Regulation of Physiological Functions in the Gut: Histamine influences gastric acid production, aiding in protein digestion.
Neurotransmitter: Histamine impacts wakefulness, circadian rhythms, and cognition.
Histamine, once synthesized, is either stored or broken down by two enzymes:
DAO-(Diamine Oxidase) in the gut.
HNMT -(Histamine-n-methyltransferase) in the nervous system and lungs
Histamine Intolerance (HIT)
This condition arises when there is an imbalance between histamine production and breakdown, resulting in a toxic response within the body. The primary cause often involves impaired DAO activity, either due to gastrointestinal diseases or inhibition of DAO enzymes by substances such as green tea, black tea, alcohol and certain medications. Additionally, some individuals possess a genetic predisposition resulting in reduced DAO and HNMT enzyme production, leading to decreased histamine breakdown.
Triggers for HIT vary among individuals and may include:
Consumption of histamine-rich foods or DAO-blocking foods (green & black tea, alcohol, ibuprofen, antidepressants)
Gut inflammation, including conditions like leaky gut, SIBO, and infections such as H. pylori, Coeliac disease, and Crohn's disease
Chronic stress, which can increase HPA activity (Hypothalamic-pituitary-adrenal axis) activates mast cells, and boosts histamine release
Genetic predisposition resulting in reduced DAO or HNMT enzyme production and, consequently, decreased histamine breakdown
Symptoms of HIT
Symptoms of HIT are diverse, intermittent or continuous, and often mimic allergic reactions.

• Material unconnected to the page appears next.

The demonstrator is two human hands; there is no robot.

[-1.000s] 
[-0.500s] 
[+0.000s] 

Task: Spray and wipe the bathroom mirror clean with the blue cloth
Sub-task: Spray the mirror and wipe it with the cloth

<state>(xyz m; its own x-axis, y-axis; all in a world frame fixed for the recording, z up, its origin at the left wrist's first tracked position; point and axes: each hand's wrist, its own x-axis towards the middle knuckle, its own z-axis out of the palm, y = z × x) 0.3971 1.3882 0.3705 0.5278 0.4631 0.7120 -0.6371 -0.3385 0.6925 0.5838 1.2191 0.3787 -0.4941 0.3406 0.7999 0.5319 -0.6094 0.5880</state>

They encompass:
Skin: Itchiness, redness, flushing, rash/eczema, hives, itching, rosacea, and psoriasis
Gastrointestinal Tract: Acid reflux, diarrhoea, constipation, bloating, wind, nausea, vomiting, and intolerance to certain foods (particularly high histamine foods)
Respiratory: Sinusitis, runny nose, asthma, chronic cough, and shortness of breath
Vascular: low blood pressure, dizziness, fainting, tachycardia, oedema, migraines, headaches, fluid retention, easy bruising
Neurological: Insomnia, anxiety, memory loss, brain fog, poor concentration, ADHD, panic attacks, and chronic fatigue
Hypersensitivity: Reactions to certain drugs, such as NSAIDs, aspirin, codeine, and some antidepressants
Gynaecological: Painful periods, miscarriages, progestogen sensitivity, and a potential link with endometriosis
The genetic variant associated with HIT is present in approximately 2-3% of the population. Among individuals with a genetic predisposition for the condition, 80% are women, 80% exhibit joint hypermobility, and 30% suffer from interstitial cystitis. A family history of similar symptoms is common.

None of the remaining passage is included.